"What I want to say is this: - If you logically try to persuade a person that there is no absolute reason for shedding tears, the person in question will cease weeping. That's self evident. Why, I should like to know, should such a person continue doing so?"

"If such were the usual course of things, life would be a very easy matter," replied Raskolnikoff.

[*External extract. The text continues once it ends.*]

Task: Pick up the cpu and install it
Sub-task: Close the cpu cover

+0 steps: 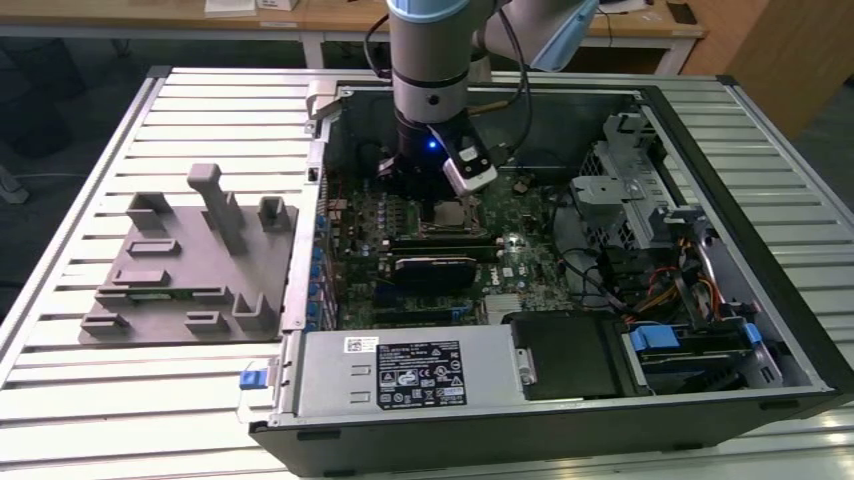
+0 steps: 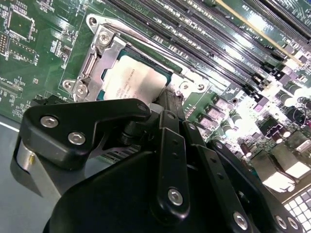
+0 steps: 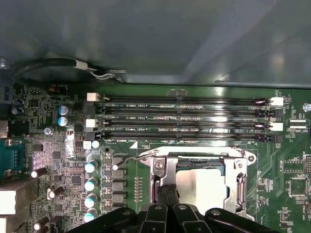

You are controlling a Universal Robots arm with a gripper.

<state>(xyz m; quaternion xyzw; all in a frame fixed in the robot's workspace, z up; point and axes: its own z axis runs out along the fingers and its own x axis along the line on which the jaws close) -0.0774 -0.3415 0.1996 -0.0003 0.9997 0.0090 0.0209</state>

- Crime and Punishment, Dostoevsky

Monday, November 5, 2007

But now, of course, I don't want to go to bed

Okay. "Tess of the d'Ubervilles" is consuming me. Last week, on my lunch break, I went and grabbed a coffee and just read for twenty minutes because I couldn't make it until the bus ride home before cracking the book open again. And the weird thing? Way back in the day when dinosaurs roamed the earth and I had cable (and was obviously single, because I believe this occurred on a Saturday night) I remember getting sucked into this period piece on PBS. God I miss PBS. Anyways, it was this heart wrenching tale of the woe that befell this good-hearted and pure woman that did nothing exceptionally wrong except make the mistake of choosing the way of Nature over the Church during the rigid Victorian era (to be read: got knocked up and didn't get married). I remember calling my mom to tell her to watch this program because, even though it didn't have the flair and garishness of a Hollywood production, the acting was painfully sincere and it utterly enraptured me. Long story short: I believe I was watching "Tess of the d'Ubervilles". I think I missed the first half of it on t.v., but now things in the book are becoming familiar and I have a good idea of the ending and as much as I can hardly bear to put the book down I drag my feet at the looming idea of the end of the book. Ah. God. I'm actually going to reproduce a quote here so you can get a mere taste of the descriptive angst and emotion of this book. This passage occurs after Tess marries Angel Clare. She married him without disclosing that she had had a child out of wedlock (the child died) a few years before. Prior to her admission of this fact (the guilt of which she was unable to shed from herself or forgive herself for), Angel had admitted to her that he had had a tryst with a woman before he had met her and had asked for Tess' forgiveness.
"Am I to believe this? From your manner I am to take it as true. O you cannot be out of your mind! You ought to be! Yet you are not... My wife, my Tess - nothing in you warrants such a supposition as that?"
"I am not out of my mind," she said.
"And yet - " He looked vacantly at her, to resume with dazed senses: "Why didn't you tell me before? Ah, yes, you would have told me, in a way - but I hindered you, I remember!"
These and other of his words were nothing but the perfunctory babble of the surface while the depths remained paralyzed. He turned away, and bent over a chair. Tess followed him to the middle of the room where he was, and stood there staring at him with eyes that did not weep. Presently she slid down upon her knees beside his foot, and from this position she crouched in a heap.
"In the name of our love, forgive me!" she whispered with a dry mouth. "I have forgiven you for the same!"
And, as he did not answer, she said again - "Forgive me as your are forgiven! I forgive you, Angel."
"You - yes, you do."
"But you do not forgive me?"
"O Tess, forgiveness does not apply to the case. You were one person: now you are another. My God - how can forgiveness meet such a grotesque - prestidigitation as that!"
He paused, contemplating this definition; then suddenly broke into horrible laughter - as unnatural and ghastly as a laugh in hell.
"Don't - don't! It kills me quite, that!" she shrieked. "Oh have mercy upon me - have mercy!"
He did not answer; and, sickly white, she jumped up.
"Angel, Angel! what do you mean by that laugh?" she cried out. "Do you know what this is to me?"
He shook his head.
"I have been hoping, longing, praying, to make you happy! I have thought what joy it will be to do it, what an unworthy wife I shall be if I do not! That's what I have felt, Angel!"
"I know that."
"I though, Angel, that you loved me - me, my very self! If it is I you do love, O how can it be that you look and speak so? It frightens me! Having begun to love you, I love you for ever - in all changes, in all disgraces, because you are yourself. I ask no more. Then how can you, O my own husband, stop love me?"
"I repeat, the woman I have been loving is not you."
"But who?"
"Another woman in your shape."
I would add here that this book was written by a man, Thomas Hardy, and was first published in 1891. It was considered "controversial" and was released in an edited form, though I am reading the original version. It was also said that Hardy's affinity for the character was such that he used to refer to her as though she were a real person.
And I wanted to write a book about what?? Sure, I'll just bang off a little something that comes up against societal mores, preconceived notions, Nature versus the Church, classicism, romantic love, the encroaching industrial revolution against a pastural and naturous background, and sprinkle in some women's lib to boot.
I'm going to write a book about unicorns. I think they're pretty.